What are the lines below, starting at the line containing "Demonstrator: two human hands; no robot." and ending at the line containing "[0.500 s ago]"? Write them out exactly, ends included, without pictures.

*** Opening Materials provided ***

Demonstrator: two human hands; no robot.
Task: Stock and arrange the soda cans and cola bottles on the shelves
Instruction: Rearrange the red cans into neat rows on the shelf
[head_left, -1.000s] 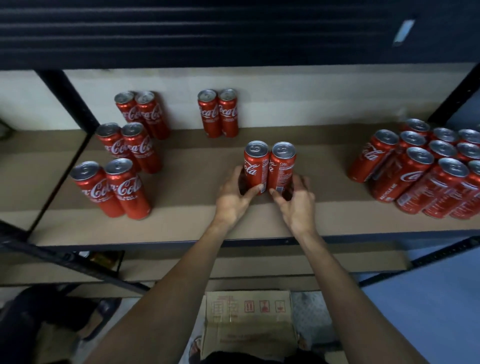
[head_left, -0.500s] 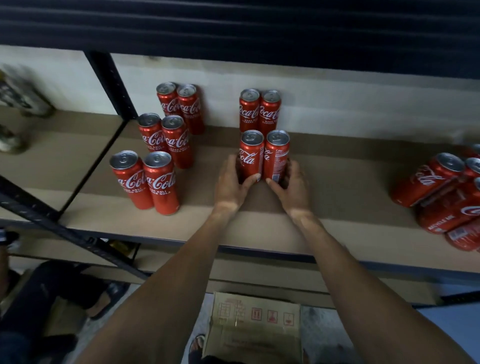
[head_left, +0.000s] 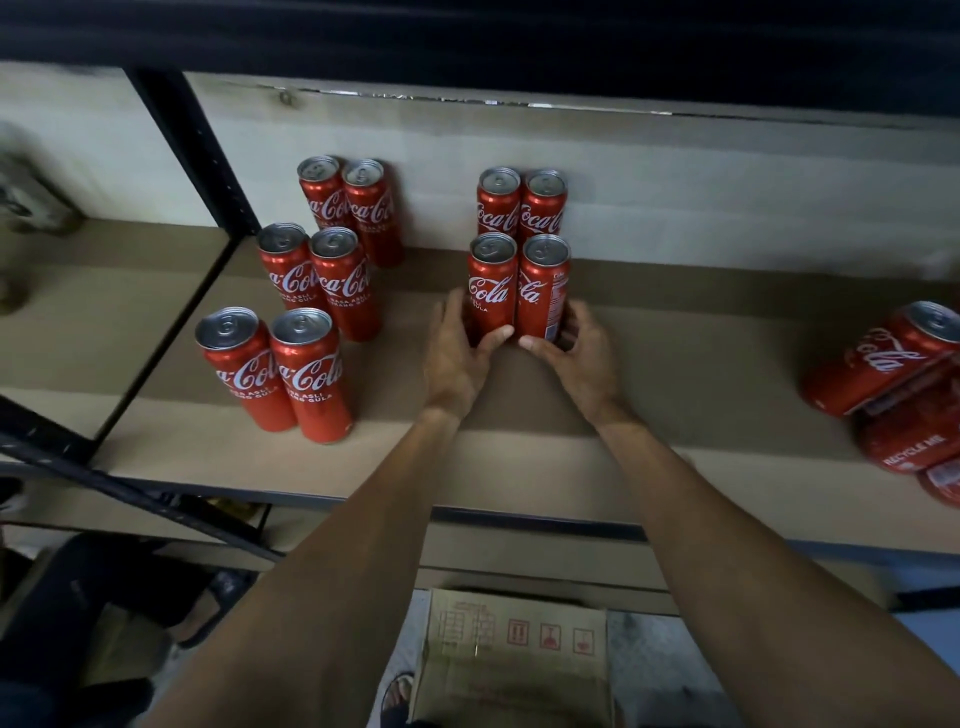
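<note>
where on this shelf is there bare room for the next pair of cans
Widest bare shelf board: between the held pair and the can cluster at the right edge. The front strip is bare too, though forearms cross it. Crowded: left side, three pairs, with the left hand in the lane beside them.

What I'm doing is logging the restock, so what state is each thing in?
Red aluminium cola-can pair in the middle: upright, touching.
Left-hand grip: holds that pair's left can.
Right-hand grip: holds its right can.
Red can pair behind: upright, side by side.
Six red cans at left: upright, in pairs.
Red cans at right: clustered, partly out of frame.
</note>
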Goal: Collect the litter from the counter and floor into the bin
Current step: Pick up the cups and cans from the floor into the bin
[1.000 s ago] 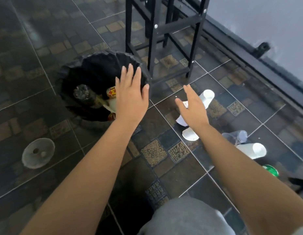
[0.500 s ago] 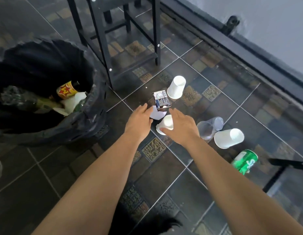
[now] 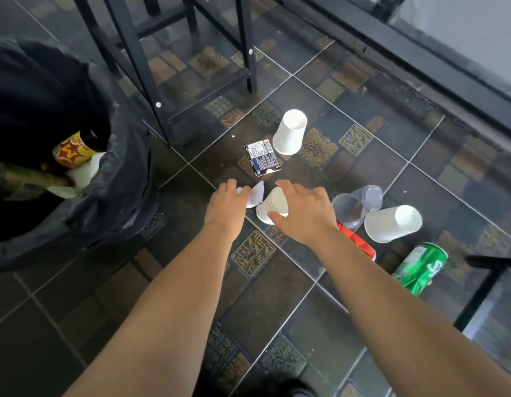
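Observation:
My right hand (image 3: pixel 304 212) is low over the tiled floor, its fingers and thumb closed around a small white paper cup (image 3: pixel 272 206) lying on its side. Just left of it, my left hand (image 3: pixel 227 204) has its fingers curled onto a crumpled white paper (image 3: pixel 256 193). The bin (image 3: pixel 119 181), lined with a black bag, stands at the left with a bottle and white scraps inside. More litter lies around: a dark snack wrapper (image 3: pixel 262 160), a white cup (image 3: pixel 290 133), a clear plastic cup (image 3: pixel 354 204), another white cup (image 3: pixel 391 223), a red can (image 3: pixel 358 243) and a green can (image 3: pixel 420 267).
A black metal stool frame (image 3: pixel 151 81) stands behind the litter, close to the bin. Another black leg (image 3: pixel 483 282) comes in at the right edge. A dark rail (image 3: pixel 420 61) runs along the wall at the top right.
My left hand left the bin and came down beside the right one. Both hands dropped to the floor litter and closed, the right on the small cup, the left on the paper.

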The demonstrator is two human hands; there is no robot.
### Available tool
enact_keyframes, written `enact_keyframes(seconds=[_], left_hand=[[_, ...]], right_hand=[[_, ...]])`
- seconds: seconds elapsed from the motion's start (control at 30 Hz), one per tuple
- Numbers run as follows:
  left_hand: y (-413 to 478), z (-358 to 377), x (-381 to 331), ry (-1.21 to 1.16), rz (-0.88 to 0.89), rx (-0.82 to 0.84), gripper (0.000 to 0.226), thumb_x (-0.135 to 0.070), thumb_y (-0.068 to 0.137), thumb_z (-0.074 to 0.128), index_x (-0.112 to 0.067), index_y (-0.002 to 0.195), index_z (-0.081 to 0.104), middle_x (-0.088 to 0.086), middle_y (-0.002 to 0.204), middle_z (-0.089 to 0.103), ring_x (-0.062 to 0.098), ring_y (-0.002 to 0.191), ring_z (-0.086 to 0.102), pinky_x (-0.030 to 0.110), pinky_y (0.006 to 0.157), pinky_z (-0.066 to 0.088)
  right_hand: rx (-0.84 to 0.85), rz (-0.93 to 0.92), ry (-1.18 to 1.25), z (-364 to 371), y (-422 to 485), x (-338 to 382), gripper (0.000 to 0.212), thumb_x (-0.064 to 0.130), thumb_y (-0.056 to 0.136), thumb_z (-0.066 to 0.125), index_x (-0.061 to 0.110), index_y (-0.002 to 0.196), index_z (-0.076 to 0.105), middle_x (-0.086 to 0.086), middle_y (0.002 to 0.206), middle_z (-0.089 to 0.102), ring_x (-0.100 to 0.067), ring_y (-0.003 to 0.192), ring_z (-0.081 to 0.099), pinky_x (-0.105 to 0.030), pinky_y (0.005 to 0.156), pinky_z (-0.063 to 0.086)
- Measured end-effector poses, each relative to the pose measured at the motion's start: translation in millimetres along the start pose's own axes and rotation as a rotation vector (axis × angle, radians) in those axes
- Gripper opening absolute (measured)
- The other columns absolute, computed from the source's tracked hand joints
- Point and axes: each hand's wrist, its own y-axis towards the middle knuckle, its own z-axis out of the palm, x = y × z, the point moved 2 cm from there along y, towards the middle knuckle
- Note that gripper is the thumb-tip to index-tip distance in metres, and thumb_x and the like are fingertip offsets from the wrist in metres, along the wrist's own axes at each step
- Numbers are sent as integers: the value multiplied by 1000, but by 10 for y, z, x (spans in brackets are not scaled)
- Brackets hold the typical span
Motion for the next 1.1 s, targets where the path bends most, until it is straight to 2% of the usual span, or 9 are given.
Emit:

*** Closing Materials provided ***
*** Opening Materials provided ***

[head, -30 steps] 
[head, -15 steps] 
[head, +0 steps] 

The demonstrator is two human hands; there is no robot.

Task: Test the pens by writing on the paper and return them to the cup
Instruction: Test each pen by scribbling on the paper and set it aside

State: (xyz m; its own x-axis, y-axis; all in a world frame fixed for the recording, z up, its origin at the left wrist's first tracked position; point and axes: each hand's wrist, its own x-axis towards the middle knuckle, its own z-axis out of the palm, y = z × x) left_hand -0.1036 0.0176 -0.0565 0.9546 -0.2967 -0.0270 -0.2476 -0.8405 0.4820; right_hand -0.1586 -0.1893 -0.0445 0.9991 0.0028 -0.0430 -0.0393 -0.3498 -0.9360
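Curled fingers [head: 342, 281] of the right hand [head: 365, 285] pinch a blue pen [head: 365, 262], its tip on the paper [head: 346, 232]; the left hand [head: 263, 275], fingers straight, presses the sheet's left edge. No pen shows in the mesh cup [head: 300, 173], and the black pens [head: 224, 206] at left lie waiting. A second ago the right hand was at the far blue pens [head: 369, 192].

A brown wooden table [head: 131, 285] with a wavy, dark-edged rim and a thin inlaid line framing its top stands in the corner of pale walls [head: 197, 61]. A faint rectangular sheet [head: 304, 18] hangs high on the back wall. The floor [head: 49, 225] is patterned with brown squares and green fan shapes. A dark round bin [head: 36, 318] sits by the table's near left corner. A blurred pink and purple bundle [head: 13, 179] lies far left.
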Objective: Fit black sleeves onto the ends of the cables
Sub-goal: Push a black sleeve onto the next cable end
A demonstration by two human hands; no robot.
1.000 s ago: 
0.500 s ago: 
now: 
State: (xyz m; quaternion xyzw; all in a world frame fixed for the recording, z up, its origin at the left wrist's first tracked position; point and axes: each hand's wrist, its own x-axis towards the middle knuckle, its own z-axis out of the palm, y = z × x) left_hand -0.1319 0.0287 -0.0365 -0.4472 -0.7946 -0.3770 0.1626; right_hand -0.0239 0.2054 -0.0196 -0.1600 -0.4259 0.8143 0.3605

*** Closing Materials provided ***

Output:
Demonstrator: two human hands; no robot.
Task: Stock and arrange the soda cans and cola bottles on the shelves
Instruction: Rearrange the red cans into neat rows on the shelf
[head_left, -1.000s] 
[head_left, -0.500s] 
[head_left, +0.000s] 
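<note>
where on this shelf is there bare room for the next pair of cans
Widest bare shelf board: between the held pair and the can cluster at the right edge. The front strip is bare too, though forearms cross it. Crowded: left side, three pairs, with the left hand in the lane beside them.

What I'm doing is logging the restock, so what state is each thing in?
Red aluminium cola-can pair in the middle: upright, touching.
Left-hand grip: holds that pair's left can.
Right-hand grip: holds its right can.
Red can pair behind: upright, side by side.
Six red cans at left: upright, in pairs.
Red cans at right: clustered, partly out of frame.
</note>
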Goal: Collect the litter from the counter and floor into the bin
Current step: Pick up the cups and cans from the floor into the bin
[1.000 s ago] 
[0.500 s ago] 

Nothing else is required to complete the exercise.